**Your instructions**
A complete answer includes every line below with the word "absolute".

:: Supplied information ::

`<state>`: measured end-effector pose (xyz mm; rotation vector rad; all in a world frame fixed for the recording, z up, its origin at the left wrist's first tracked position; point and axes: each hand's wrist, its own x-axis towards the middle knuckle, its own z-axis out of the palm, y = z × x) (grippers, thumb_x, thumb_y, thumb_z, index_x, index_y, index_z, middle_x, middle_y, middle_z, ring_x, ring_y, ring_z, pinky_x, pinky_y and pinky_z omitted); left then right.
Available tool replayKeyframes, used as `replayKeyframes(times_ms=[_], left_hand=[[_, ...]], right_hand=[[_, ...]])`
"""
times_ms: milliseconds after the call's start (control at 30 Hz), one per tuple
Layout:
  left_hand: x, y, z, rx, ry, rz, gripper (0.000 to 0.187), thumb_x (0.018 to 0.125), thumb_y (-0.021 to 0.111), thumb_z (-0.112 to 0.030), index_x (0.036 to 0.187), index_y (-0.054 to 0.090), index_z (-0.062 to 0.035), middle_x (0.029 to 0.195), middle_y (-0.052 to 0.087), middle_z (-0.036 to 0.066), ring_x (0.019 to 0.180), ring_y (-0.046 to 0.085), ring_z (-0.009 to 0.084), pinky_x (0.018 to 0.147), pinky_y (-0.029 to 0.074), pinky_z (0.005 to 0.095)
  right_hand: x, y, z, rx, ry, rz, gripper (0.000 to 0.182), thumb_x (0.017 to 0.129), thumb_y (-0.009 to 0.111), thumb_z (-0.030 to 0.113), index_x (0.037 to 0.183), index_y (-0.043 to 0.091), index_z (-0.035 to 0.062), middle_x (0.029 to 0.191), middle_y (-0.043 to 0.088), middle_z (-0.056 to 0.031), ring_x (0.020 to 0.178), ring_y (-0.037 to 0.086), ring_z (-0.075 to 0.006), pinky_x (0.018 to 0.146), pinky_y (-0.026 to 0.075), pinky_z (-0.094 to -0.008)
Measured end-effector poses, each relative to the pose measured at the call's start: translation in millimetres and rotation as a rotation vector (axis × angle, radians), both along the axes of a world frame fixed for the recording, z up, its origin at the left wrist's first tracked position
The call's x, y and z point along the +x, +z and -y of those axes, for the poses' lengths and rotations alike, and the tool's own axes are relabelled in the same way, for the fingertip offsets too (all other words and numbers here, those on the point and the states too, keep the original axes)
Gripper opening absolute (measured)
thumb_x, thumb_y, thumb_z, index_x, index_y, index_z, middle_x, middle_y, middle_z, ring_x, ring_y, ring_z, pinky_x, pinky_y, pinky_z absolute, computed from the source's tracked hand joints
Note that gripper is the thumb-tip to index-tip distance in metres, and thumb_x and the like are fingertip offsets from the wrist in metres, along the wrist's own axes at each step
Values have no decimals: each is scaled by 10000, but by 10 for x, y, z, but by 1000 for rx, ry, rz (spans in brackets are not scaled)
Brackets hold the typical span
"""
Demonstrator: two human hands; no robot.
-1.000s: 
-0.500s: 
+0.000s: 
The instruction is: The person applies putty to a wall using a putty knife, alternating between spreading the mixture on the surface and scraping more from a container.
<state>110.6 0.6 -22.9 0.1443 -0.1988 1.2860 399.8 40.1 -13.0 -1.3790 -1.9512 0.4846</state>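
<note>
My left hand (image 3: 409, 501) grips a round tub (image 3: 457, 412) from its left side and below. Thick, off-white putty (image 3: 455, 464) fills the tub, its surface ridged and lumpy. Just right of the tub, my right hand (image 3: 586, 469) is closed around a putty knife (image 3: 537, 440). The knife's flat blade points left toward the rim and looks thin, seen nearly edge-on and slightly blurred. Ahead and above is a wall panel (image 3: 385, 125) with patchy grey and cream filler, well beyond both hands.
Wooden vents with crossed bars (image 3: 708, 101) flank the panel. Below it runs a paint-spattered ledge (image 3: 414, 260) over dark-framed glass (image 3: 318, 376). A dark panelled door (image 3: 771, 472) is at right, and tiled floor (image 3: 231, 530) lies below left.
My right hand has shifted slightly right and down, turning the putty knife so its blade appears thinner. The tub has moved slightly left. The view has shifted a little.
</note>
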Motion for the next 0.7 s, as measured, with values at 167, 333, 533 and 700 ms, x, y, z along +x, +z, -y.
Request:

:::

**Problem solution**
Gripper opening absolute (measured)
thumb_x, thumb_y, thumb_z, index_x, index_y, index_z, middle_x, middle_y, middle_z, ring_x, ring_y, ring_z, pinky_x, pinky_y, pinky_z absolute, computed from the source's tracked hand joints

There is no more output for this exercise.